**REQUIRED WORK:** What you give back should be exactly the lines from the one with "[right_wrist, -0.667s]" through the final line of the material, pictures removed; please add nothing.

### COLLECTED DATA

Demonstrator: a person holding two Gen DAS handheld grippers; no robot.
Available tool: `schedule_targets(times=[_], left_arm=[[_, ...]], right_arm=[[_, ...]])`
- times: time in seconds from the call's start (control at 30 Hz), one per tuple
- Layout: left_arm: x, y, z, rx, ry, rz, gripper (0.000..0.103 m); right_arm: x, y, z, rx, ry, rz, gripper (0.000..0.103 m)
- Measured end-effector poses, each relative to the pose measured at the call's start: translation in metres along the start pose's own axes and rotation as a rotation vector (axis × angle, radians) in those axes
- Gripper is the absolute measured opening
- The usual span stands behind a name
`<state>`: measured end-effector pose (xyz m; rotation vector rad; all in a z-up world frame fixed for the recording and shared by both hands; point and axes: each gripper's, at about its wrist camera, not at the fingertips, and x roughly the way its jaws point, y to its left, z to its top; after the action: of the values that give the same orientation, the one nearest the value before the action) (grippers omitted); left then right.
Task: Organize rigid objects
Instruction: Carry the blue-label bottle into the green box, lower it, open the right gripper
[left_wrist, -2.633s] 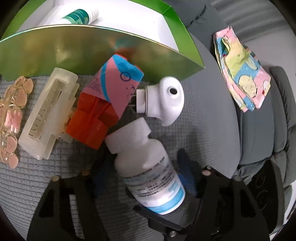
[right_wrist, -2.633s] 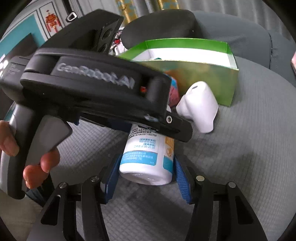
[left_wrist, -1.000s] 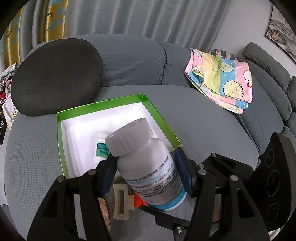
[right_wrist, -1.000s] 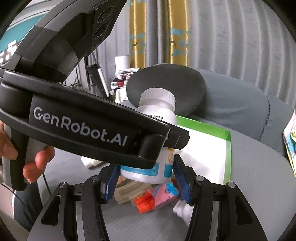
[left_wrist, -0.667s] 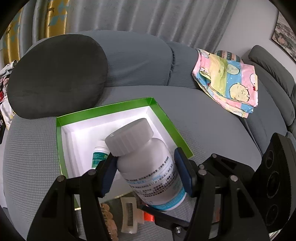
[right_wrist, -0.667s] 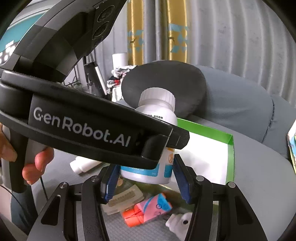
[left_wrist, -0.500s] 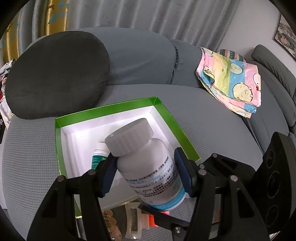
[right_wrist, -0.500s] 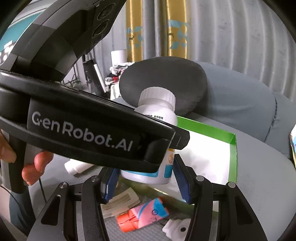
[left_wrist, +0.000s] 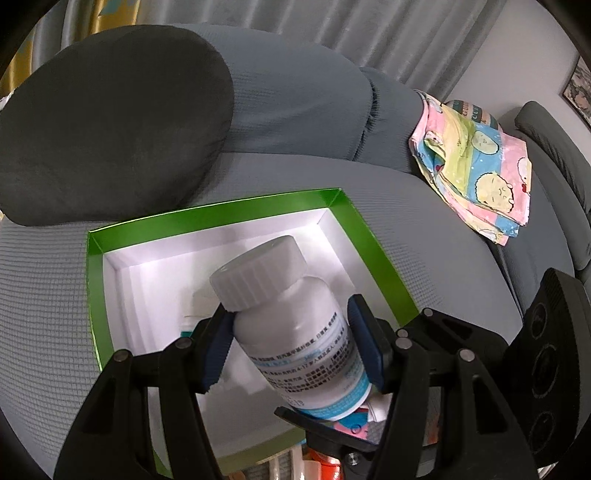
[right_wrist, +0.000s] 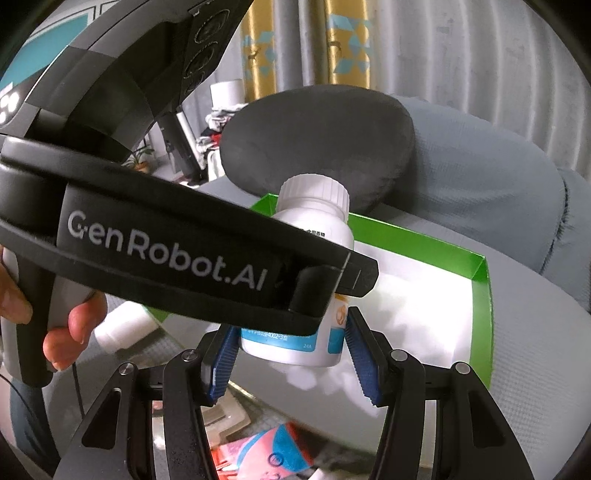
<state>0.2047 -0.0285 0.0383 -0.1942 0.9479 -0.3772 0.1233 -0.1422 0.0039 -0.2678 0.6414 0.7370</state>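
White bottle (left_wrist: 291, 332), blue-banded label; green box (left_wrist: 236, 214), white-lined; pastel cartoon-printed cloth (left_wrist: 476, 170); blue pads (right_wrist: 360, 360) are fitted on black fingers.

Both the left gripper (left_wrist: 291, 345) and right gripper (right_wrist: 290, 349) clamp 1 bottle (left_wrist: 295, 332).

White capped pill bottle (left_wrist: 295, 328), blue-banded label, tilted above green-walled box (left_wrist: 229, 218)

Grey sofa (left_wrist: 295, 173) with dark round cushion (left_wrist: 110, 122) at far left. Grey curtains (left_wrist: 332, 33) behind. White wall (left_wrist: 517, 62) at right.
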Motion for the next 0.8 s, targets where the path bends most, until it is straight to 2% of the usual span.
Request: schedule_targets(times=[0.47, 0.8], left_arm=[[0.021, 0.018, 0.001, -0.042, 0.036, 0.011, 0.060], [0.034, 0.020, -0.003, -0.050, 0.074, 0.057, 0.060]], right_arm=[[0.028, -0.008, 0.002, 0.022, 0.058, 0.010, 0.058], [0.047, -0.010, 0.007, 0.025, 0.106, -0.022, 0.058]])
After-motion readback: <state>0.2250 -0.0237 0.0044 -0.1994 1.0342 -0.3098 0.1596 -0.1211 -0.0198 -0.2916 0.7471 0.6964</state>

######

**RESULT OF THIS EXERCISE:**
[right_wrist, -0.667s] 
[left_wrist, -0.500s] 
[right_wrist, -0.500s] 
[left_wrist, +0.000s] 
[right_wrist, +0.000s] 
<state>0.2047 -0.0285 0.0383 -0.1942 0.9479 -0.3772 0.1233 -0.1422 0.0039 -0.2678 0.6414 0.7370</state>
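White bottle (left_wrist: 291, 332), blue-banded label; green box (left_wrist: 236, 214), white-lined; pastel cartoon-printed cloth (left_wrist: 476, 170); blue pads (right_wrist: 360, 360) are fitted on black fingers.

Both the left gripper (left_wrist: 291, 345) and right gripper (right_wrist: 290, 349) clamp 1 bottle (left_wrist: 295, 332).

White capped pill bottle (left_wrist: 295, 328), blue-banded label, tilted above green-walled box (left_wrist: 229, 218)

Grey sofa (left_wrist: 295, 173) with dark round cushion (left_wrist: 110, 122) at far left. Grey curtains (left_wrist: 332, 33) behind. White wall (left_wrist: 517, 62) at right.
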Motion for the next 0.8 s, targets where the path bends most, until it is straight to 2% of the usual span.
Request: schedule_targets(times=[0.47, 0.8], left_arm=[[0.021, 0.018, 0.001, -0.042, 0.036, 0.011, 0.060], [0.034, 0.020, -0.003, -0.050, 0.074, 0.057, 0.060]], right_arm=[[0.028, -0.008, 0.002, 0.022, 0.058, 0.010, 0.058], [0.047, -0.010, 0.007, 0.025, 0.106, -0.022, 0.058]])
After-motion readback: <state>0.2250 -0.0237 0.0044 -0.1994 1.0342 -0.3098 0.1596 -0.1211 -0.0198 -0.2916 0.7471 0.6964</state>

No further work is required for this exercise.